Он отрицательно качает головой.
– Как ты думаешь, сколько в администрации должно быть воров и предателей, чтобы такая кража оказалась возможной?
Собственно, я шутил. Но по лицу Львовича поползли мысли. Снизу – с подбородка, с губ – и на лоб.
– Человек пять, – неуверенно говорит он.
– Если ты мне их не найдешь.
– Ищут! – уверяет он меня. А в глазах что-то непонятное. Непривычное для него хладнокровие.
133
Киев. Февраль 1992 года.
Вспомнилась недавно французская пословица: уехать – это немного умереть. Вспомнилась, когда я думал о Давиде Исааковиче. От него уехали жена и дочь и как бы немного умерли. Потом умер он сам. «Уехал» навсегда.
С одной стороны, Давида Исааковича уже месяц как нет. Он лежит себе в земле-холодильнике на Трухановом острове. С другой стороны, мы с батюшкой ходим к нему в гости, а вчера я даже заплатил в сберкассе за его комнату и электричество. Соседи, похоже, считают нас его наследниками. По крайней мере, мы уже три раза приглашали их на поминки в его комнату. Накрывали на стол щедро. «Вот закончатся его деньги, тогда и перестанем», – сказал мне отец Василий в ответ на мои сомнения.

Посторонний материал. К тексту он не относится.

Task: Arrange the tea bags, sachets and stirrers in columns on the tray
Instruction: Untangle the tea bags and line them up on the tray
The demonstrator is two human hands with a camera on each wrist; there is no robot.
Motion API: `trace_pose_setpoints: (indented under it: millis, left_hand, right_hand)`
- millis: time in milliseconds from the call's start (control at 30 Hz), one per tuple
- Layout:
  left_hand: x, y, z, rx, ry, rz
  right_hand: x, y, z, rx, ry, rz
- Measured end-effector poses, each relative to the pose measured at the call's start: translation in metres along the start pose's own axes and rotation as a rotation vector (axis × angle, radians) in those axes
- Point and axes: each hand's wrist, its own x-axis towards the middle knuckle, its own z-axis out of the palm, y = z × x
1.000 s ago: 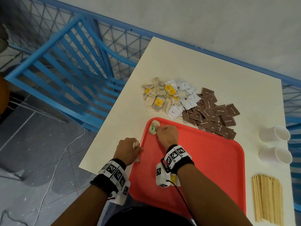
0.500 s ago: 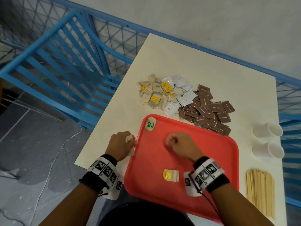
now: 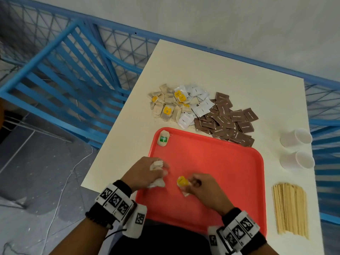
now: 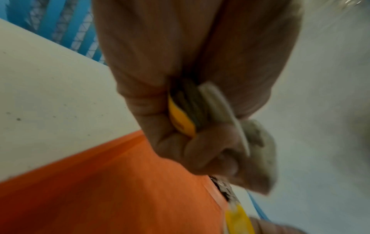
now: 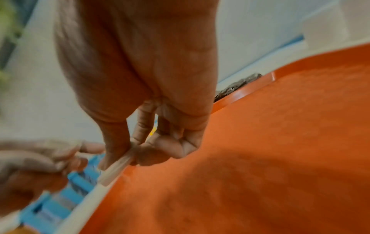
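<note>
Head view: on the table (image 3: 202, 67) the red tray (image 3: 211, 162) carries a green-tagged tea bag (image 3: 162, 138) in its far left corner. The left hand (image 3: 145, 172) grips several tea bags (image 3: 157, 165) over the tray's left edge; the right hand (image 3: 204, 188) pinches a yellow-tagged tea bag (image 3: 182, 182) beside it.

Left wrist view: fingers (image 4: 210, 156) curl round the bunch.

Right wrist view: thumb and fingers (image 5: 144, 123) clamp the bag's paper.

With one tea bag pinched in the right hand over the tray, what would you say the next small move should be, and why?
Probably set the yellow-tagged tea bag that the right hand pinches down on the tray, in line below the green-tagged tea bag lying alone at the far left corner. That would start a column, while the left hand grips more tea bags.
</note>
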Motion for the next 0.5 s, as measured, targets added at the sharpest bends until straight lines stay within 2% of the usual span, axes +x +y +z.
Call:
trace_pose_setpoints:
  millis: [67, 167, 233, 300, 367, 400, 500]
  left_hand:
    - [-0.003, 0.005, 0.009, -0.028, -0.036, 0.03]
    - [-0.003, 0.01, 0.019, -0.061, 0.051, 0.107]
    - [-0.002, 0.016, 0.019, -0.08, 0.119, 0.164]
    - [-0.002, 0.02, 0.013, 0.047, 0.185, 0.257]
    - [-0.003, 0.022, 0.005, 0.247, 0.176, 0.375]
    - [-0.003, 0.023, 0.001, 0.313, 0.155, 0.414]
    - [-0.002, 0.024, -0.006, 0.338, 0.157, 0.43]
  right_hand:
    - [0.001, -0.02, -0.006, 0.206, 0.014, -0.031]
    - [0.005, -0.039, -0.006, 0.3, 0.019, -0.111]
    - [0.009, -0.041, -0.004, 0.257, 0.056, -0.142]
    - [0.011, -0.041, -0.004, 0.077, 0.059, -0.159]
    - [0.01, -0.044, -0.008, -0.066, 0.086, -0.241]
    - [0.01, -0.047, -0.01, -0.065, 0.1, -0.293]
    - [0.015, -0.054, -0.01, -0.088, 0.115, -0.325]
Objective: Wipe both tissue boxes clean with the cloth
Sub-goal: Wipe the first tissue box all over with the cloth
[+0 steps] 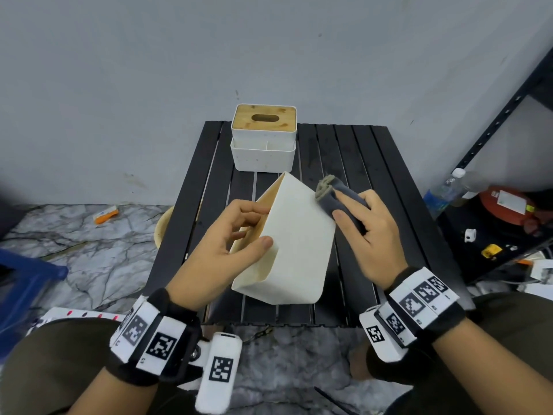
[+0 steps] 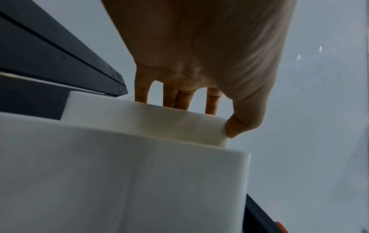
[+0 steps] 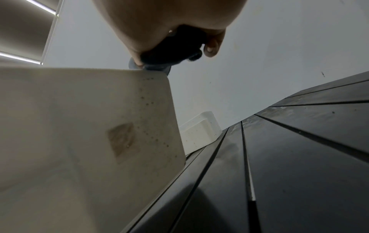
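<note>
Tissue box, cream and hard-sided, was held tilted off the black slatted counter, directly between the two hands. The left hand gripped it at one end: the thumb lay on the outer wall and the fingers curled over the edge onto the wood-coloured face. The right hand was closed around a folded grey cloth and pressed it against the box's upper far edge, just past the fingertips. Seen from the right wrist, the wall below that hand carried small brown specks and a faint squarish mark.

Beyond both hands, farther along the counter and near the wall, a second tissue box with a wooden slotted lid stood upright, apart from the held one.

The box seemed light, since one hand kept it aloft by the rim alone. Its walls looked rigid and smooth, likely plastic, so it might slip under sideways rubbing. A hold across an edge, thumb opposing fingers, appeared the safest purchase, leaving the broad faces free. The cloth looked soft and thick, and would probably mould around corners when pressed.
</note>
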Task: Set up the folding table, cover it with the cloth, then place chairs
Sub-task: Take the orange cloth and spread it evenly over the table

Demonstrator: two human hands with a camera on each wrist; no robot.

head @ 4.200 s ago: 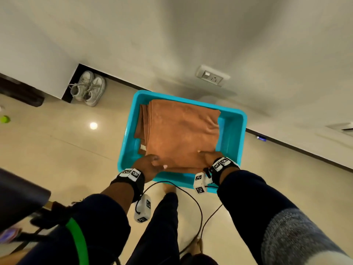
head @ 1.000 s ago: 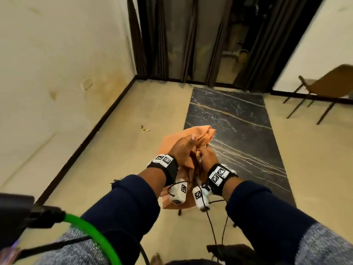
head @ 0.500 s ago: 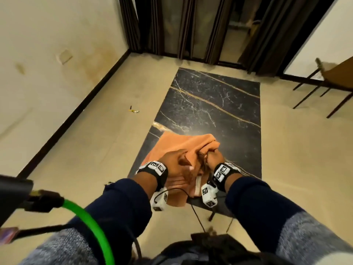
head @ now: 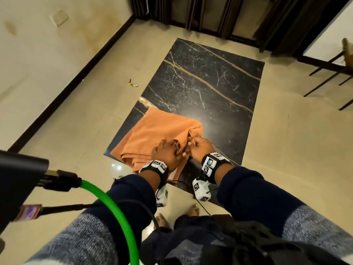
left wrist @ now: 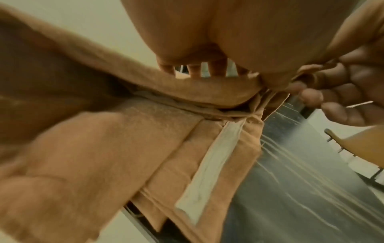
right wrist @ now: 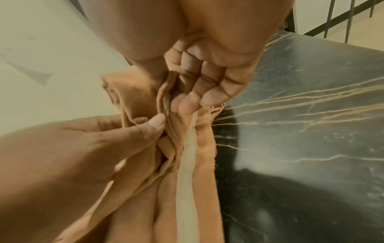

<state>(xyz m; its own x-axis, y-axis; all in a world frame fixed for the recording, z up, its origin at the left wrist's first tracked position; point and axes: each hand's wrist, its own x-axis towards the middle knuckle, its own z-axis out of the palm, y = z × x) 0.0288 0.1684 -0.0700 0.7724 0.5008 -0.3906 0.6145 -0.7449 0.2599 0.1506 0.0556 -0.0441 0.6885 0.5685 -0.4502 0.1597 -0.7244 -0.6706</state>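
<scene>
The folding table (head: 210, 77) stands open, its top black with gold and white veins. The folded orange cloth (head: 158, 129) lies on its near left corner and hangs over the near edge. My left hand (head: 168, 152) and right hand (head: 198, 147) meet at the cloth's right edge. In the right wrist view my right hand (right wrist: 182, 98) pinches a bunch of cloth (right wrist: 145, 205) layers, and the left thumb (right wrist: 153, 123) presses folds just below it. A pale label strip (right wrist: 187, 164) runs down the cloth. One chair (head: 332, 73) stands at the far right.
A cream wall with a dark skirting (head: 66, 88) runs along the left. Dark curtains (head: 210, 14) hang beyond the table's far end. A small scrap (head: 132, 84) lies on the floor left of the table. Cables and my bare feet (head: 162, 219) are below my arms.
The cloth has come out of the blue bin and over to the table. In the last second it was lowered onto the near left corner, and both hands now work at its edge.
</scene>
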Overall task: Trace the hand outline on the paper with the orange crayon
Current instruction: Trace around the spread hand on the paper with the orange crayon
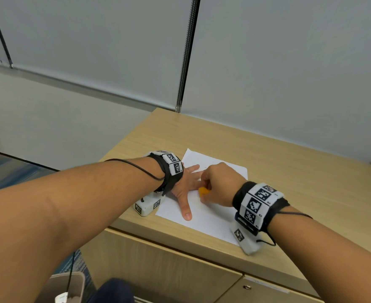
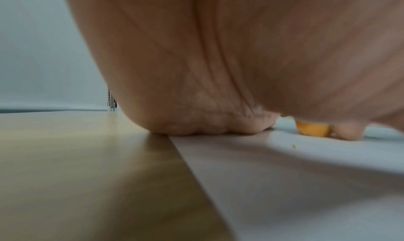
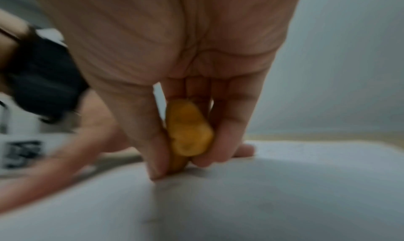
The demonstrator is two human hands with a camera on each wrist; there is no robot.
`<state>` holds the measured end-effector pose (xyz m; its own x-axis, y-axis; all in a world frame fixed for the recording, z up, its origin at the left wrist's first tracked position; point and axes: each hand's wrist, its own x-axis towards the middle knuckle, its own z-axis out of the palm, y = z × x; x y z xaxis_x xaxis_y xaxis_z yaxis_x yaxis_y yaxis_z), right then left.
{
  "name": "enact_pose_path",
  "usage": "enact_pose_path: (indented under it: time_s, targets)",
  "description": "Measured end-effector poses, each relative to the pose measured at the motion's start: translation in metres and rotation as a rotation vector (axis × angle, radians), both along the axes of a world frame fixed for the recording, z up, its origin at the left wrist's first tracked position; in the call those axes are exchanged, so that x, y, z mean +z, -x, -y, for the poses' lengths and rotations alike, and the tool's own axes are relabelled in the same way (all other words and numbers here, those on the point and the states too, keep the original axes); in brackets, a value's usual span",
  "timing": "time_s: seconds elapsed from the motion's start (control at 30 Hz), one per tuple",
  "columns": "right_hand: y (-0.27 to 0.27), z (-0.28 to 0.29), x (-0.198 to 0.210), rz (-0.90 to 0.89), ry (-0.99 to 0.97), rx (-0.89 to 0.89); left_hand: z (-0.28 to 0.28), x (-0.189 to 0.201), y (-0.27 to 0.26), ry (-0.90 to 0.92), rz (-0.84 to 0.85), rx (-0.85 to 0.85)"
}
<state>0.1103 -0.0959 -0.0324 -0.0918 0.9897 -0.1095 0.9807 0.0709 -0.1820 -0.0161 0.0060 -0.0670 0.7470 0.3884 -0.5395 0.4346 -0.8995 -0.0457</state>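
Observation:
A white sheet of paper (image 1: 210, 217) lies on the wooden cabinet top (image 1: 289, 171). My left hand (image 1: 186, 189) lies flat on the paper with fingers spread and the thumb pointing toward me. My right hand (image 1: 217, 184) pinches a stubby orange crayon (image 1: 202, 191) between thumb and fingers, tip down on the paper just right of the left hand. In the right wrist view the crayon (image 3: 188, 130) stands nearly upright in the pinch. The left wrist view shows the palm heel (image 2: 196, 123) on the paper edge and the crayon (image 2: 312, 130) beyond it.
The cabinet top's front edge (image 1: 180, 243) runs just below the paper, with cabinet doors (image 1: 158, 276) under it. Grey wall panels (image 1: 267, 62) stand behind. Tagged wristbands with white camera blocks (image 1: 147, 204) sit on both wrists.

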Motion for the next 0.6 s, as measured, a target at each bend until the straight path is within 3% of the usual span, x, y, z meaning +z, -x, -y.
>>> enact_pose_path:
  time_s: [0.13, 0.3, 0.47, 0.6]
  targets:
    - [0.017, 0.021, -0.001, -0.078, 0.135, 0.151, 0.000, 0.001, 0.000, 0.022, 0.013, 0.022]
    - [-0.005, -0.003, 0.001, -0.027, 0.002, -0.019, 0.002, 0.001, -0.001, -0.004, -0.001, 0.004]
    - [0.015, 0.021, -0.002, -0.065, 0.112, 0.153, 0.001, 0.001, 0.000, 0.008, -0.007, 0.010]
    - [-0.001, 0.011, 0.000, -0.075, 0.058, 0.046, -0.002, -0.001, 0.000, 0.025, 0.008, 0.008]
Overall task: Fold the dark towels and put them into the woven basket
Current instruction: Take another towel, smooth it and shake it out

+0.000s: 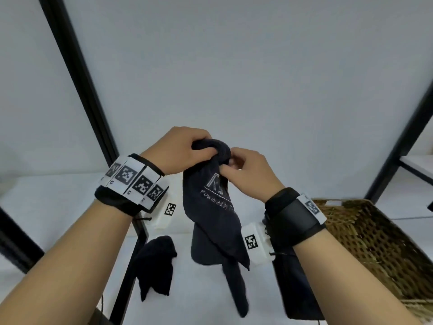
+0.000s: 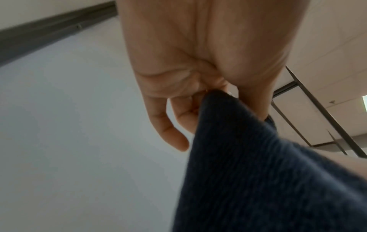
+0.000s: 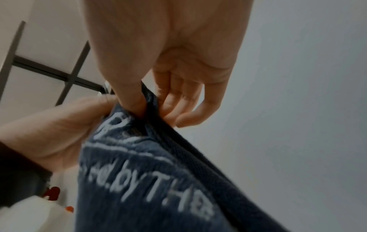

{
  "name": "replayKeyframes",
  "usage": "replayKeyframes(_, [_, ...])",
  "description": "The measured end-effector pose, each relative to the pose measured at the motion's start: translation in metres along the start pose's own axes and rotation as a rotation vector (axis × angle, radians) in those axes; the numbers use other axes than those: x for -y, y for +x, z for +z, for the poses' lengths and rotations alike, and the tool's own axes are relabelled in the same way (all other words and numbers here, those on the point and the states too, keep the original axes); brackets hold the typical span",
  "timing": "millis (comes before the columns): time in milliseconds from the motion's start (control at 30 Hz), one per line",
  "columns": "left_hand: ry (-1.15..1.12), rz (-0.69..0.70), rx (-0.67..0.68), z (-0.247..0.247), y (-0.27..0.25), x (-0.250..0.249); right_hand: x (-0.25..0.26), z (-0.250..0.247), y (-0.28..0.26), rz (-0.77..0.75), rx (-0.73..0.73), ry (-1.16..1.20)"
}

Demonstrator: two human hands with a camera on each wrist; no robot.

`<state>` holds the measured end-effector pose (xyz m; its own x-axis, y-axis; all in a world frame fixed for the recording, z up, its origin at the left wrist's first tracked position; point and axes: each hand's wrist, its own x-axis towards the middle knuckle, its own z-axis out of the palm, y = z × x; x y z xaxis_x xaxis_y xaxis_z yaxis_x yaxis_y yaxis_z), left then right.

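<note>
The white table (image 1: 58, 207) is smooth and matte, framed by black metal posts (image 1: 77, 73). At its right edge sits the woven basket (image 1: 375, 242), coarse straw-coloured open lattice. Above the table's middle hangs a dark towel (image 1: 215, 221), navy ribbed terry with pale lettering (partly legible), bunched and drooping. Left hand (image 1: 178, 153) and right hand (image 1: 253, 174) both pinch its top with curled fingers (image 3: 135, 100). A second dark towel (image 1: 157, 263) lies crumpled, front left.
</note>
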<state>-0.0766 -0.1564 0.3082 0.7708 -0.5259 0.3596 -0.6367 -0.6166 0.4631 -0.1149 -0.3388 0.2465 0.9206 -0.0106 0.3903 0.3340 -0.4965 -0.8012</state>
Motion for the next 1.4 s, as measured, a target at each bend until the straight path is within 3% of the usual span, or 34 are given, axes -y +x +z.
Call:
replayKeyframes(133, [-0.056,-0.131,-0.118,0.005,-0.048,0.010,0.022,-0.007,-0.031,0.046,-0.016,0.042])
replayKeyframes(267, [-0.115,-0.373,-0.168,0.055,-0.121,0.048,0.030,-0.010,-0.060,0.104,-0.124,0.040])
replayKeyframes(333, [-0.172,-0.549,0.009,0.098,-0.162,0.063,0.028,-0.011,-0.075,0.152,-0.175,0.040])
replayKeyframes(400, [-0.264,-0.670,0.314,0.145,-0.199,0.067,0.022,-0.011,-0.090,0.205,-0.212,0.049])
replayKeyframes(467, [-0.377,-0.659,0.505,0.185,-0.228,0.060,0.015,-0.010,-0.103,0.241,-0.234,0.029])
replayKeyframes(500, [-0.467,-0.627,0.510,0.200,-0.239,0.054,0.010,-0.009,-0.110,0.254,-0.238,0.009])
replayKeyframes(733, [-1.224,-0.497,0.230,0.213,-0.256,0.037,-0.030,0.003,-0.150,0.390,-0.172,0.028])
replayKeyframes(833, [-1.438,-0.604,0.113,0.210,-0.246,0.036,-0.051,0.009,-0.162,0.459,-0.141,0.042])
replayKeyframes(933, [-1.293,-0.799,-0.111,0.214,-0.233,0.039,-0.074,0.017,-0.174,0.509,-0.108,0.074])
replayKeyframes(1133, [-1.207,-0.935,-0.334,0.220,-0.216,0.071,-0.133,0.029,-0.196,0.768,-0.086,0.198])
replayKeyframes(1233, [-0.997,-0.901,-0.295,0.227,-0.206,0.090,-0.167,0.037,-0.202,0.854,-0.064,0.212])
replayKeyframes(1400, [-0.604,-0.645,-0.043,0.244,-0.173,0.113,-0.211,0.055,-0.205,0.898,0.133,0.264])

Зато сколько хороших слов о старике мы за эти три раза от соседей услышали. Все его, оказывается, любили. Всем его, оказывается, недостает. А в последний раз Валентина Петровна, которую я раньше, кажется, и не видел в квартире, с волнением в голосе предположила, что теперь к ним могут подселить какого-нибудь алкоголика или бомжа. И тут же посмотрела на меня как на последнюю надежду. Я поначалу ничего не понял, но потом, после очередного скорбного тоста без чоканий рюмками, над столом зависла такая многозначительная пауза, после которой мог или милиционер в лесу родиться, или большая тайна вдруг открыться всем. Случилось нечто, более близкое к последнему. Дружная коммунальная семья, перейдя на шепот, обратилась ко мне с удивительно заманчивым предложением. Оказывается, если человек живет в квартире без прописки больше шести месяцев и соседи это могут подтвердить, то его обязаны в данной квартире прописать. Понимаете, к чему они клонили? Они решили, что лучше в комнате старика поселюсь я, чем появится некое незнакомое лицо. Сами они претендовать на комнату не могли по причине достаточности своих квадратных метров. Детей ни у кого не было.
– Ты подумай, – поддакнул в конце серьезного монолога Валентины Петровны отец Василий, – Давид Исаакович был бы рад. Он к тебе как к сыну относился!
– И мы подтвердим! – добавил шепотом сосед, специалист по разнашиванию тесной обуви.
– Я подумаю, – пообещал я.
На прощание отец Василий напомнил дружной коммунальной семье, что скоро сорок дней со дня смерти. Впереди замаячили новые поминки, только эти будут совершенно канонические, правильные.
Ну а я, как и обещал, серьезно подумал обо всем и даже посоветовался с мамой. Она, как оказалось, отлично разбирается в жилищном законодательстве и его возможностях.
– Это какой район? Старокиевский? – спросила она скорее свою память, чем меня. – У меня же там в райисполкоме знакомая работает!
Судьба комнаты в коммуналке была предрешена.
134
Цюрих. 27 октября 2004 года.
У нас бы эту комнату назвали приемным покоем. Просторная: три больших дивана, журнальный столик перед каждым. Широкое окно, в котором еще час назад можно было разглядеть идеально подстриженные а-ля воздушный шарик молодые деревья небольшого парка. Слева от окна три «продажных» автомата. Один гордо называется «Nescafe». Девять видов растворимого кофе. С кофеином, без кофеина, с сахаром, без сахара… И всего за полтора франка! Рядом – автомат с бутылочной колой и спрайтом, а третий – тот пониже. И стоит не на полу, а на подставочке. И денег не берет. Правда, наливает в пластмассовые одноразовые стаканчики только бульон и какой-то витаминизированный чай.
Дима сидит на диване у окна. Под торшером. Читает книгу на немецком языке.
– О чем читаешь? – спрашиваю.
– Про больных стариков, – он показывает мне обложку. – Интересно! Вот бы дожить до их болезней!
– А чем они там болеют?
– Склероз, в детство впадают! Молодец этот, – он заглядывает на обложку, – Мартин Сутер! Хорошо описывает!
– Он, наверно, сам старый, – бурчу я и снова оглядываюсь по сторонам.
Я сижу на соседнем диване. Мне он кажется слишком мягким. Просто я нервничаю. Нервничаю и завидую олимпийскому спокойствию Димы.